## Assigned task
Would you print out every entry exactly as given?

[Records drawn from a dataset]
********
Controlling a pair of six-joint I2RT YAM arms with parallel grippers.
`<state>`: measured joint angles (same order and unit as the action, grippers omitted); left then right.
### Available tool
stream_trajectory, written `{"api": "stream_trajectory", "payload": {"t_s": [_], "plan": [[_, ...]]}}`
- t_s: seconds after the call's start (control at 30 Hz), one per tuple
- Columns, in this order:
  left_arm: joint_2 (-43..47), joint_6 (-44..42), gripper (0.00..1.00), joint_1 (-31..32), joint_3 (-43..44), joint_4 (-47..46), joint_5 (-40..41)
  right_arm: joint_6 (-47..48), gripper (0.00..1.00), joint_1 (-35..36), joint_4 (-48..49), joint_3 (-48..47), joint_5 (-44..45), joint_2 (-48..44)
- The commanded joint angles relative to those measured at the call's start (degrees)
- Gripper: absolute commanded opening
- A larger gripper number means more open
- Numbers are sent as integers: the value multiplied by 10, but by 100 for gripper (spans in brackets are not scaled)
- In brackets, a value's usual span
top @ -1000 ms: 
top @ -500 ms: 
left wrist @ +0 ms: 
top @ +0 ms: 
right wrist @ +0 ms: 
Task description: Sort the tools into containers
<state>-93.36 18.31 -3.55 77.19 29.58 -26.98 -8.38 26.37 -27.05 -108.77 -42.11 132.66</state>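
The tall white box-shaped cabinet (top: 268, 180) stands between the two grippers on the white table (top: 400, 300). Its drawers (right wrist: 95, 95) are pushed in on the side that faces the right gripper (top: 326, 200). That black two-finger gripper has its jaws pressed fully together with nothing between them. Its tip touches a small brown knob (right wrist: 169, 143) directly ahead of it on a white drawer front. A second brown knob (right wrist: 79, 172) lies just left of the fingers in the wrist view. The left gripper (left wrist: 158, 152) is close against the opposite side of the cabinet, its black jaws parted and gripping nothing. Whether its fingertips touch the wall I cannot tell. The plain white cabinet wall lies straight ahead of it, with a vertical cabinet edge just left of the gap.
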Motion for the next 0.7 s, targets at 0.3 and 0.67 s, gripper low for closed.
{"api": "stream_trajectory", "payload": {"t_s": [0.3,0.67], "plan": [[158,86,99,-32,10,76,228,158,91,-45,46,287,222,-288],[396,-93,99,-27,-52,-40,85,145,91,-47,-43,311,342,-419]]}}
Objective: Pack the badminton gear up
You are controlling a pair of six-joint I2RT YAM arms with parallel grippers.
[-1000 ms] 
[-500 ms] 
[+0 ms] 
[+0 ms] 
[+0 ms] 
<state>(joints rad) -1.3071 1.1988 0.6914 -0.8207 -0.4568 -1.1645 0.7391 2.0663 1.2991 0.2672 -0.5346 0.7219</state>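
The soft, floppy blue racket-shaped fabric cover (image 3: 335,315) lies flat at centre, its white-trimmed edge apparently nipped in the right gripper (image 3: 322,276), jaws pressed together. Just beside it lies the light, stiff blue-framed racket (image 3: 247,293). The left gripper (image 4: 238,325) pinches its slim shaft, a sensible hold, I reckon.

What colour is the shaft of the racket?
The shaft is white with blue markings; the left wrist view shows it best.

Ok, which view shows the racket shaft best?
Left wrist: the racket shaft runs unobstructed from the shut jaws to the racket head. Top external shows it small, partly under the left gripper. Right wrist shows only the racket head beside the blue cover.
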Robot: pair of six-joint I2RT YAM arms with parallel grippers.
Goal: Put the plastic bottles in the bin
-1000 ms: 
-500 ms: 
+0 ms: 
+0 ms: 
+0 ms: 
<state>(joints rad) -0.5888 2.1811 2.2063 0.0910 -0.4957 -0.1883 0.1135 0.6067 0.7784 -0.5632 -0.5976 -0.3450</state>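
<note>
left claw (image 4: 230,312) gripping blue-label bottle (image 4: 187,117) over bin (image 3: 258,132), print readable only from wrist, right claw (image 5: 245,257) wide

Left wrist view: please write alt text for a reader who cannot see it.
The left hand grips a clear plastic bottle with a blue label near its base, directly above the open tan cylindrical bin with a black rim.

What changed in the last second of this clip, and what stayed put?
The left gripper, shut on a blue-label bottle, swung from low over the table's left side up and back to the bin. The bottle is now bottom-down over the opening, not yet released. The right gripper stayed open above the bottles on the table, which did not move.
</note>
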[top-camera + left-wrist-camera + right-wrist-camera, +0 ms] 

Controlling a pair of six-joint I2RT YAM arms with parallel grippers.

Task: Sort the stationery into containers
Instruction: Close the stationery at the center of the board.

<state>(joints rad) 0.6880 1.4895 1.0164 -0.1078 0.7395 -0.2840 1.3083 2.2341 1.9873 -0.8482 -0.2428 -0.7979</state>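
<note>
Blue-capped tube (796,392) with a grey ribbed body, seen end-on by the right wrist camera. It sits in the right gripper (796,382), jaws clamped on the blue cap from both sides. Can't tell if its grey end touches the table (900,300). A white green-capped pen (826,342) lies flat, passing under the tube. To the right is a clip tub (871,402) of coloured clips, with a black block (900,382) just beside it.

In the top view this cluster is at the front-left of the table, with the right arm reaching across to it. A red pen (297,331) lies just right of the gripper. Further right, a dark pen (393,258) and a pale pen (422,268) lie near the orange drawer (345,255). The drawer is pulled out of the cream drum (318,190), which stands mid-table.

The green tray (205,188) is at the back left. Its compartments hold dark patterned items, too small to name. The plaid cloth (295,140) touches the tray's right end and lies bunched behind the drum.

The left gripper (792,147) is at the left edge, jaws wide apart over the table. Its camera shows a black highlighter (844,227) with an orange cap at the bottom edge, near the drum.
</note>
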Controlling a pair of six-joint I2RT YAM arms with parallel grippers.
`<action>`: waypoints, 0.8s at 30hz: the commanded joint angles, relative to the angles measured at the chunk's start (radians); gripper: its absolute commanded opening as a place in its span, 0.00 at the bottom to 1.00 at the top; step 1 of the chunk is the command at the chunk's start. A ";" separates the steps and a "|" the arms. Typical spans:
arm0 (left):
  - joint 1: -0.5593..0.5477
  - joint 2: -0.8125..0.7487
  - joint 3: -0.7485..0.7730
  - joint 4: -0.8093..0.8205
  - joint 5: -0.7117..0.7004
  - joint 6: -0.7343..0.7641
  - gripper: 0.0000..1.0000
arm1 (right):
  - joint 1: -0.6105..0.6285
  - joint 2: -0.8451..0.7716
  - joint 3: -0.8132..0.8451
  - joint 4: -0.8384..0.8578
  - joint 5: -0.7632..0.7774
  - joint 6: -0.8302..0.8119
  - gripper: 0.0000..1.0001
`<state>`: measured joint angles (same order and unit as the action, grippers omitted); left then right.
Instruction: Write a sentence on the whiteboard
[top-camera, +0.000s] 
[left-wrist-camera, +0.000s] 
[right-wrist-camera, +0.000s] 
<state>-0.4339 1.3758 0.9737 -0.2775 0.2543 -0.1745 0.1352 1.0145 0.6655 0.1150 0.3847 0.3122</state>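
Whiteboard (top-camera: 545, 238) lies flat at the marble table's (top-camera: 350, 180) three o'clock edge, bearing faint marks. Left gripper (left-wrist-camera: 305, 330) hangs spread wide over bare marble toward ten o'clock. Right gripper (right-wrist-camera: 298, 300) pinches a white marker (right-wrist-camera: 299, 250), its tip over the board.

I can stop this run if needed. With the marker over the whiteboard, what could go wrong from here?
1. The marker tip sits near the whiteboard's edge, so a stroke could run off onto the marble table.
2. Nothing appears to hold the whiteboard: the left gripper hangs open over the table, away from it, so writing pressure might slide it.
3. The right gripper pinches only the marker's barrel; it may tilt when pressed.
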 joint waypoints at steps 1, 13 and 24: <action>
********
## Exercise solution
Controlling a pair of six-joint I2RT YAM arms with parallel grippers.
`<state>`: measured joint angles (same order and unit as the action, grippers omitted); left then right.
### Available tool
stream_trajectory, written `{"api": "stream_trajectory", "payload": {"t_s": [_], "plan": [[_, ...]]}}`
- t_s: seconds after the call's start (control at 30 Hz), one per tuple
- Columns, in this order:
  left_arm: joint_2 (-43..47), joint_6 (-44..42), gripper (0.00..1.00), joint_1 (-31..32), joint_3 (-43..44), joint_4 (-47..46), joint_5 (-40..41)
  right_arm: joint_6 (-47..48), gripper (0.00..1.00), joint_1 (-35..36), joint_4 (-48..49), joint_3 (-48..47), joint_5 (-44..45), joint_2 (-48..44)
- The commanded joint angles relative to those measured at the call's start (degrees)
- Gripper: absolute commanded opening
- A larger gripper number means more open
- Numbers are sent as integers: the value multiplied by 10, but by 100 for gripper (spans in brackets are not scaled)
- In brackets, a value's usual span
top @ -1000 ms: 
top @ -500 ms: 
left wrist @ +0 ms: 
top @ +0 ms: 
right wrist @ +0 ms: 
Task description: Sort the tools into containers
<state>-93.36 18.31 -3.55 77.19 29.58 -26.98 -8.38 26.37 -27.05 -108.77 -42.11 132.66</state>
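The tall white box-shaped cabinet (top: 268, 180) stands between the two grippers on the white table (top: 400, 300). Its drawers (right wrist: 95, 95) are pushed in on the side that faces the right gripper (top: 326, 200). That black two-finger gripper has its jaws pressed fully together with nothing between them. Its tip touches a small brown knob (right wrist: 169, 143) directly ahead of it on a white drawer front. A second brown knob (right wrist: 79, 172) lies just left of the fingers in the wrist view. The left gripper (left wrist: 158, 152) is close against the opposite side of the cabinet, its black jaws parted and gripping nothing. Whether its fingertips touch the wall I cannot tell. The plain white cabinet wall lies straight ahead of it, with a vertical cabinet edge just left of the gap.
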Motion for the next 0.7 s, targets at 0.3 and 0.67 s, gripper low for closed.
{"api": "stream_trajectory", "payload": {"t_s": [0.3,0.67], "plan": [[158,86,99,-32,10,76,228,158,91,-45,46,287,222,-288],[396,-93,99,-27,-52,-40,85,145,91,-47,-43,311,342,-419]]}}
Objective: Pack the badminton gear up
You are controlling a pair of six-joint I2RT YAM arms with parallel grippers.
[-1000 ms] 
[-500 ms] 
[+0 ms] 
[+0 ms] 
[+0 ms] 
<state>(joints rad) -1.3071 1.1988 0.6914 -0.8207 -0.4568 -1.1645 0.7391 2.0663 1.2991 0.2672 -0.5346 0.7219</state>
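The soft, floppy blue racket-shaped fabric cover (image 3: 335,315) lies flat at centre, its white-trimmed edge apparently nipped in the right gripper (image 3: 322,276), jaws pressed together. Just beside it lies the light, stiff blue-framed racket (image 3: 247,293). The left gripper (image 4: 238,325) pinches its slim shaft, a sensible hold, I reckon.

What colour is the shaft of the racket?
The shaft is white with blue markings; the left wrist view shows it best.

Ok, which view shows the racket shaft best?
Left wrist: the racket shaft runs unobstructed from the shut jaws to the racket head. Top external shows it small, partly under the left gripper. Right wrist shows only the racket head beside the blue cover.
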Robot: pair of six-joint I2RT YAM arms with parallel grippers.
Goal: Put the plastic bottles in the bin
-1000 ms: 
-500 ms: 
+0 ms: 
+0 ms: 
+0 ms: 
<state>(joints rad) -0.5888 2.1811 2.2063 0.0910 -0.4957 -0.1883 0.1135 0.6067 0.7784 -0.5632 -0.5976 -0.3450</state>
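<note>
left claw (image 4: 230,312) gripping blue-label bottle (image 4: 187,117) over bin (image 3: 258,132), print readable only from wrist, right claw (image 5: 245,257) wide

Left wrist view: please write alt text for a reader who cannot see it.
The left hand grips a clear plastic bottle with a blue label near its base, directly above the open tan cylindrical bin with a black rim.

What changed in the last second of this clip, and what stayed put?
The left gripper, shut on a blue-label bottle, swung from low over the table's left side up and back to the bin. The bottle is now bottom-down over the opening, not yet released. The right gripper stayed open above the bottles on the table, which did not move.
</note>
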[top-camera + left-wrist-camera + right-wrist-camera, +0 ms] 

Controlling a pair of six-joint I2RT YAM arms with parallel grippers.

Task: Sort the stationery into containers
Instruction: Close the stationery at the center of the board.

<state>(joints rad) 0.6880 1.4895 1.0164 -0.1078 0.7395 -0.2840 1.3083 2.2341 1.9873 -0.8482 -0.2428 -0.7979</state>
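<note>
Blue-capped tube (796,392) with a grey ribbed body, seen end-on by the right wrist camera. It sits in the right gripper (796,382), jaws clamped on the blue cap from both sides. Can't tell if its grey end touches the table (900,300). A white green-capped pen (826,342) lies flat, passing under the tube. To the right is a clip tub (871,402) of coloured clips, with a black block (900,382) just beside it.

In the top view this cluster is at the front-left of the table, with the right arm reaching across to it. A red pen (297,331) lies just right of the gripper. Further right, a dark pen (393,258) and a pale pen (422,268) lie near the orange drawer (345,255). The drawer is pulled out of the cream drum (318,190), which stands mid-table.

The green tray (205,188) is at the back left. Its compartments hold dark patterned items, too small to name. The plaid cloth (295,140) touches the tray's right end and lies bunched behind the drum.

The left gripper (792,147) is at the left edge, jaws wide apart over the table. Its camera shows a black highlighter (844,227) with an orange cap at the bottom edge, near the drum.
</note>
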Controlling a pair of six-joint I2RT YAM arms with parallel grippers.
`<action>`: waypoints, 0.8s at 30hz: the commanded joint angles, relative to the angles measured at the chunk's start (radians); gripper: its absolute commanded opening as a place in its span, 0.00 at the bottom to 1.00 at the top; step 1 of the chunk is the command at the chunk's start. A ";" separates the steps and a "|" the arms. Typical spans:
arm0 (left):
  - joint 1: -0.5593..0.5477
  - joint 2: -0.8125..0.7487
  - joint 3: -0.7485..0.7730
  - joint 4: -0.8093..0.8205
  - joint 5: -0.7117..0.7004
  - joint 6: -0.7343..0.7641
  - gripper: 0.0000..1.0000
arm1 (right):
  - joint 1: -0.6105..0.6285
  - joint 2: -0.8451..0.7716
  - joint 3: -0.8132..0.8451
  - joint 4: -0.8384..0.8578
  - joint 5: -0.7632..0.7774
  - joint 6: -0.8302..0.8119
  - gripper: 0.0000..1.0001
`<state>`: measured joint angles (same order and unit as the action, grippers omitted); left then right.
Instruction: Write a sentence on the whiteboard
[top-camera, +0.000s] 
[left-wrist-camera, +0.000s] 
[right-wrist-camera, +0.000s] 
<state>-0.4339 1.3758 0.9737 -0.2775 0.2543 -0.1745 0.1352 1.0145 0.6655 0.1150 0.3847 0.3122</state>
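Whiteboard (top-camera: 545, 238) lies flat at the marble table's (top-camera: 350, 180) three o'clock edge, bearing faint marks. Left gripper (left-wrist-camera: 305, 330) hangs spread wide over bare marble toward ten o'clock. Right gripper (right-wrist-camera: 298, 300) pinches a white marker (right-wrist-camera: 299, 250), its tip over the board.

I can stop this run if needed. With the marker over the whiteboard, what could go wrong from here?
1. The marker tip sits near the whiteboard's edge, so a stroke could run off onto the marble table.
2. Nothing appears to hold the whiteboard: the left gripper hangs open over the table, away from it, so writing pressure might slide it.
3. The right gripper pinches only the marker's barrel; it may tilt when pressed.
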 joint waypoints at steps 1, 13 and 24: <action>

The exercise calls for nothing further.